Source- MGNREGA data portal (Women’s Employment under Mahatma Gandhi National Rural Employment Guarantee Act)
The government made tall claims of supporting poor women working in the informal sector through various Covid-19 transfer schemes but that remained just another hollow claim and a mockery of these women. As per a Yale Economic Growth Centre Report titled ‘Reaching India's poorest women with Covid-19 relief’, 176 million of these poor women are excluded from receiving any relief from the Central government which is tied to PM Jan Dhan Yojna benefits, and 70 million do not have ration card which excludes them from having any ration card benefits. Who in effect is receiving and benefiting from these schemes remains a question to be answered!
Increase in Domestic Violence
Another alarming consequence of the economic and social stress with restricted movements and cramped living conditions has been an increase in domestic violence. According to the National Commission of Women (NCW), India recorded a 2.5 times increase in domestic violence between March 2020 and May 2020 (The Hindu report, June 15, 2020, ‘NCW Records Sharp Spike in Domestic Violence amid Lockdown’, by Jagriti Chandra). The NCW also reported a 100 percent increase in incidents of domestic violence within a fortnight of the lockdown (Oxfam report, 3 August, 2020, ‘Locked Down: Domestic Violence Reporting in India during Covid-19’, by Kanika Arora and Shubham Kumar). Some women’s organizations reported that in the first four phases of the lockdown, they received more reports of domestic violence than they had in the last ten years for a similar period of time. Others indicated that many women were unable to report the violence, as they had less privacy and means to access help. The numbers have been alarming, especially considering that many victims wouldn’t have come forward to report such violence due to various reasons. The instances of domestic violence increased to such an extent that the government had to classify domestic violence shelter and support services as “essential”!
Gender Gap in Employment
India as a country has huge gender-gap based employment. An OECD report shows we have an uphill task ahead of us (‘Women at Work in G20 Countries: Progress and Policy Action Since 2019’, paper prepared for the G20 Employment Working Group). The graph below from the report shows the gender gap in employment participation in various countries, including India.
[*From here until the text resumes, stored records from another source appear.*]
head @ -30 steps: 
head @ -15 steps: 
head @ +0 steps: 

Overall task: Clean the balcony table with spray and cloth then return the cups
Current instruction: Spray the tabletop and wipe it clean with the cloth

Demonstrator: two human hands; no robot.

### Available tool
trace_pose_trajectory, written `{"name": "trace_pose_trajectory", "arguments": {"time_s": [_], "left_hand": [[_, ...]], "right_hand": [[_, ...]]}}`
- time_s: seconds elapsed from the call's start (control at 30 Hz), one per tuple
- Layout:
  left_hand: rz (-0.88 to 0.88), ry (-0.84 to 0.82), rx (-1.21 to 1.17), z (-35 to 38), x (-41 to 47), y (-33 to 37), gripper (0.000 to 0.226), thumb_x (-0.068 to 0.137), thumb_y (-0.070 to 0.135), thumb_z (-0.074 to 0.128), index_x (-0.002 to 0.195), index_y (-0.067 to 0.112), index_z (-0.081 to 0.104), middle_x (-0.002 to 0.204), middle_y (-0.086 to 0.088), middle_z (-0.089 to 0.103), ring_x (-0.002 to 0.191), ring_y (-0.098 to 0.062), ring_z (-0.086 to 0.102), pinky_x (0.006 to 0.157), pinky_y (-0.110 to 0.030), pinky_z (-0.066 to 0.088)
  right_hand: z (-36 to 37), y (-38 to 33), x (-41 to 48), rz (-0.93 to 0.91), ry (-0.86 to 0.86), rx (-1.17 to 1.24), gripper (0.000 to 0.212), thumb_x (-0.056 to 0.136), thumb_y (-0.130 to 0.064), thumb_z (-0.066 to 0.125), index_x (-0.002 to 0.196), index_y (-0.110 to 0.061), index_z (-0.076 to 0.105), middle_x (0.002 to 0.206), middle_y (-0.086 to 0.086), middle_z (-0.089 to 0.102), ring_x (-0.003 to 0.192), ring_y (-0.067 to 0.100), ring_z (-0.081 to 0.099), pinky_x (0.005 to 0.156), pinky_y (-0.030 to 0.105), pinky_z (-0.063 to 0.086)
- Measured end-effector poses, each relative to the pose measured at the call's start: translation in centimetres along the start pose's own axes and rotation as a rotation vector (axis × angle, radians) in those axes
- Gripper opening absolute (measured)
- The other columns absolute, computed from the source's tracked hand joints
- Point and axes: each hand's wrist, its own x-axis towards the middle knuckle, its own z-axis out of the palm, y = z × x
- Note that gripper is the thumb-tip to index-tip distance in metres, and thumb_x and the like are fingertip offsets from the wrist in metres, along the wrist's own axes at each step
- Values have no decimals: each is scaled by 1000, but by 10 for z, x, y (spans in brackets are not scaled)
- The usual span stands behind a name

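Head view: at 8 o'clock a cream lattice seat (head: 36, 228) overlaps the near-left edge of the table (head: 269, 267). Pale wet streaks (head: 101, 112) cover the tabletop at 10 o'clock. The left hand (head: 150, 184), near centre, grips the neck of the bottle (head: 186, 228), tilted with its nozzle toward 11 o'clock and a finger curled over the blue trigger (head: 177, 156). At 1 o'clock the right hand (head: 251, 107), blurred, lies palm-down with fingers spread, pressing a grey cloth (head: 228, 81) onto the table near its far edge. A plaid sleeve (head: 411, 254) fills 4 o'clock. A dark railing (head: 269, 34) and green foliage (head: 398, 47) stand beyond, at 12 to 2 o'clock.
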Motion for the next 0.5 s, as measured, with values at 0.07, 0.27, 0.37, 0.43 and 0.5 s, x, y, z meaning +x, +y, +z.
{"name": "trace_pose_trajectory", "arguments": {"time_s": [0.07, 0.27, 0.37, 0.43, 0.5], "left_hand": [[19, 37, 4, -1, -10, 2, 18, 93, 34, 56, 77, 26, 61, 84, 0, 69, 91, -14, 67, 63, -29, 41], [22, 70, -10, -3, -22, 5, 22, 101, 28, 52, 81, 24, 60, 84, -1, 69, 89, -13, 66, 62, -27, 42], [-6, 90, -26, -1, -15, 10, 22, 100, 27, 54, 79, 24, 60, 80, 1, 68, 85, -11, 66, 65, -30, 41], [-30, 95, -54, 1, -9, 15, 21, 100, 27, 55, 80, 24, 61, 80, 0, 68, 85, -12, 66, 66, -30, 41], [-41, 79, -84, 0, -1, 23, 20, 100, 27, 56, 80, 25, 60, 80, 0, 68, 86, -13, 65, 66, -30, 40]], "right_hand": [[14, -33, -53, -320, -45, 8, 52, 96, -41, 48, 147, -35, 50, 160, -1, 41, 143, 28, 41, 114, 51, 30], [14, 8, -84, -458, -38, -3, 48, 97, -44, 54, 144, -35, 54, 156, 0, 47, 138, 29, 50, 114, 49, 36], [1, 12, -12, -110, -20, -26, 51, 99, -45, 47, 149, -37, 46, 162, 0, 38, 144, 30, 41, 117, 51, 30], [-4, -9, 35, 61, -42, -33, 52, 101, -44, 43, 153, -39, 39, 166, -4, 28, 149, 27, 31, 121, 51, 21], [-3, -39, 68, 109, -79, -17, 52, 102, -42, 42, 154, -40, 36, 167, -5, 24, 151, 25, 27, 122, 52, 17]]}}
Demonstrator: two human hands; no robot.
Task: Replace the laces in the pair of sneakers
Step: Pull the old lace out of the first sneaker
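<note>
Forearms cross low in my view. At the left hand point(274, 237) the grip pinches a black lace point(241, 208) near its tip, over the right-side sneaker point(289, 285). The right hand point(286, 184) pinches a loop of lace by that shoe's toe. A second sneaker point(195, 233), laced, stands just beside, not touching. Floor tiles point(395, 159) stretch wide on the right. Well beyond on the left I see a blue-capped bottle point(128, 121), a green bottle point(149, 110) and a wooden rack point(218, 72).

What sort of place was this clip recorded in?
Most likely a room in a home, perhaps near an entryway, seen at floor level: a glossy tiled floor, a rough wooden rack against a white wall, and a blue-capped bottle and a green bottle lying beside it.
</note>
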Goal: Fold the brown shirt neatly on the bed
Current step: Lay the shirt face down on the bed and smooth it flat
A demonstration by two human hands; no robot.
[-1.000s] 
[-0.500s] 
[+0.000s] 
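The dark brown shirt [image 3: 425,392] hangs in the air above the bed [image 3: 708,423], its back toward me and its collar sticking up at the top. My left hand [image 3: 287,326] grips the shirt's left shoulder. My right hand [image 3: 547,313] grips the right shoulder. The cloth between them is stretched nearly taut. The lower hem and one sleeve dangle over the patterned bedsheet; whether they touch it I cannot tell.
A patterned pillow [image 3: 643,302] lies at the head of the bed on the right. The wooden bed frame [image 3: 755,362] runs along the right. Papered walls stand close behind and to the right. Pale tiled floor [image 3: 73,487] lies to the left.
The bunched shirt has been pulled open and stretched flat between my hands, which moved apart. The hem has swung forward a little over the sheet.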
Source: OECD Report, ‘Women at Work in G20 Countries: Progress and Policy Action Since 2019’
Women in India have been facing all these problems earlier too; the pandemic increased their degree critically, making them not manageable for many. That has been the difference. But the situations created by the pandemic also served as a wake-up call highlighting all these problems for anyone who cares to see, making a strong case for the society and the government to take steps to make the lives of women easier. We acutely need reforms in social attitudes towards women in general and working women in particular, in various domains: professional, home, personal relationships, etc. And most importantly, to drive all this change, unflinching support from the government through policies and programmes is absolutely imperative.